In Oklahoma, state legislators want to cut funding to Advanced Placement U.S. History courses because it does not simply say that, in the past, everything in this country was just awesome.
And in Idaho, a male lawmaker asked if women could swallow tiny cameras so doctors could check the status of their pregnancies — apparently believing the stomach is connected to the lady parts.
And this week the South Carolina state Senate passed legislation to ramp up penalties for people convicted of criminal domestic violence — including taking away their guns for up to 10 years.
Isn’t it great to look like the smart kids for once?
This state has a serious problem with domestic violence.
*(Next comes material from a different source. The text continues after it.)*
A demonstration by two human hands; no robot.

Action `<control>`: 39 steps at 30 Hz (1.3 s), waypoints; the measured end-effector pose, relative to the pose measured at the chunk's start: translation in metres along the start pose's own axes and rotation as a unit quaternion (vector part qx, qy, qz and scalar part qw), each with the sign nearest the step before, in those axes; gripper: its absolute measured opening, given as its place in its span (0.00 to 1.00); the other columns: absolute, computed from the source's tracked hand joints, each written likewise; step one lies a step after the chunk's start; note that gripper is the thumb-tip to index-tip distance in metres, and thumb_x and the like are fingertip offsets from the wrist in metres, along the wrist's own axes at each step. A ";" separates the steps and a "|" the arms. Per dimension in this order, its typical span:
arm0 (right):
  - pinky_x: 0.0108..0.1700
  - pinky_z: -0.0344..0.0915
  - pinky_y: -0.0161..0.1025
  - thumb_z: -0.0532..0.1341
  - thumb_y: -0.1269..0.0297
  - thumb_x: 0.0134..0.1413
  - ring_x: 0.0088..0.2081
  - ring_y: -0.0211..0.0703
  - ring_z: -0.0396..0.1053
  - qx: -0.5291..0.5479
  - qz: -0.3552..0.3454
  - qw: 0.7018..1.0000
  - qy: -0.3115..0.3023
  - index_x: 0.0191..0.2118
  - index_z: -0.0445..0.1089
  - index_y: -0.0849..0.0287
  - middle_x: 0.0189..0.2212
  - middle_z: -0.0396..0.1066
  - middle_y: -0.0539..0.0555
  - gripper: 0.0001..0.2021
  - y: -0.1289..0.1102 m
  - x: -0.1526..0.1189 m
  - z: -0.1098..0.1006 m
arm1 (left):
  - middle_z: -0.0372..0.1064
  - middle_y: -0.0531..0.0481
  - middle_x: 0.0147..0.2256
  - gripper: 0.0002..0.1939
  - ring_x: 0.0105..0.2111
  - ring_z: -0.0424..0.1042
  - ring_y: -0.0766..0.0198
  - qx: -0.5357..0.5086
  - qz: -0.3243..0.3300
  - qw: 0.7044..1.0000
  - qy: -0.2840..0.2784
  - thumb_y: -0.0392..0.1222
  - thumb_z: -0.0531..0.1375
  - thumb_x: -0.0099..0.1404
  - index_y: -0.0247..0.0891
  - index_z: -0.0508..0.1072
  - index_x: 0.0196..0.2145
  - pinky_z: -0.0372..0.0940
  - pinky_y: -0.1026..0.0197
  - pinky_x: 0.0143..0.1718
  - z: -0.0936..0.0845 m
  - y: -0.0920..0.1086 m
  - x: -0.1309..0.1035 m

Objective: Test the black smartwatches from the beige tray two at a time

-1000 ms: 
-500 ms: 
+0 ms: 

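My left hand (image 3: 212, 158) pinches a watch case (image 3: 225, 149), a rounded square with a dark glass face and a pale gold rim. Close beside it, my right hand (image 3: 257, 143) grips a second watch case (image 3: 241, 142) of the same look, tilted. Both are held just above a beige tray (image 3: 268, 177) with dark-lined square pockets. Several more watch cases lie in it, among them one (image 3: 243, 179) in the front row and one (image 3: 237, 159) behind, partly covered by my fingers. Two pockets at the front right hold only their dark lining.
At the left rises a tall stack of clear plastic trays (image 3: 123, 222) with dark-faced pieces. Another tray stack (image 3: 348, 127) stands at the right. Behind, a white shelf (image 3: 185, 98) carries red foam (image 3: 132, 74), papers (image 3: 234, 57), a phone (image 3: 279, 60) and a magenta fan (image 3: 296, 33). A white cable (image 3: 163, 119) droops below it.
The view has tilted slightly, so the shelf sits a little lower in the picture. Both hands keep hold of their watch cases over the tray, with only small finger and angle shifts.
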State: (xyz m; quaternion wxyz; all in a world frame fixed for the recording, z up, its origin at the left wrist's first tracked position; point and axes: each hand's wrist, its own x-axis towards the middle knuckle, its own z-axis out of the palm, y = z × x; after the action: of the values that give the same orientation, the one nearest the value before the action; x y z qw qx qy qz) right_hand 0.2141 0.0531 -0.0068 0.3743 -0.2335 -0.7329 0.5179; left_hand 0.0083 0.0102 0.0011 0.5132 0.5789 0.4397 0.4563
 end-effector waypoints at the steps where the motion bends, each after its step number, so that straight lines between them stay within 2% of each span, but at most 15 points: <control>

In the past decade more than 300 women have been killed by their significant others. That statistic puts South Carolina at the top of a very ugly list.
The Legislature is responsible for addressing such problems and the Senate has proven that, in bipartisan fashion, lawmakers can do good work (well, except for a few lunkheads — including Sens. Tom “lesser cut of meat” Corbin and Lee “AR-15s for all” Bright).
Now we just have to hope that the state House of Representatives shows as much common sense.
Criminal domestic violence is one of the biggest agenda items facing the General Assembly this year, as it should be.
After The Post and Courier series “Till Death Do Us Part” highlighted the epidemic of violence against women in South Carolina, state officials held hearings and fast-tracked legislation to increase penalties on people convicted of these horrible crimes.
Experts on domestic violence and sexual abuse have testified before lawmakers, and they clearly showed the link between these incidents and guns. Which wasn’t too difficult — these folks aren’t killing their wives with Ginsu knives and chainsaws.
The current House version of the bill does not include a gun ban, but now the Senate has forced the hand of their colleagues across the hall.
Thanks to an amendment by Charleston Sen. Chip Campsen, which allows for judges to use their discretion on the ban in some cases, the bill is now palatable to all but the most feverish Second Amendment defenders.
Even state Rep. Chip Limehouse — perhaps the most pro-gun member of the House — says this is a reasonable, needed remedy to a very big problem.
“I’m a lifetime member of the NRA, but if it’s a volatile situation, handguns are probably not a good idea,” Limehouse says. “No one is taking away anyone’s gun rights, I don’t support that. But I support common sense, and this is just common sense.”
Limehouse says the part about the judge having discretion to revoke concealed weapons permits will help pave the way to passage in the House, and he intends to support it.
If a man with an A-plus rating from the NRA can get onboard with this, so can everyone else.
State Rep. David Mack is not anti-gun, and points out that this bill isn’t aimed at hunters or people who want to protect their homes.
This is just another regulation, no different than telling people they can’t drive on the wrong side of the road or speed. A person’s rights only extend to the point someone else is in harm’s way.
To address the problem of domestic violence, Mack says you have to face the fact that many of the women that are being killed are shot.
“You can’t do anything without some serious thought — this is for the common good,” Mack says.
He’s right, and he’s urging everyone to let his House colleagues know how they feel. That’s a good idea.
Of course, this should be a no-brainer to anyone, despite the usual suspects harping that this will violate people’s rights. That’s propaganda to encourage political donations.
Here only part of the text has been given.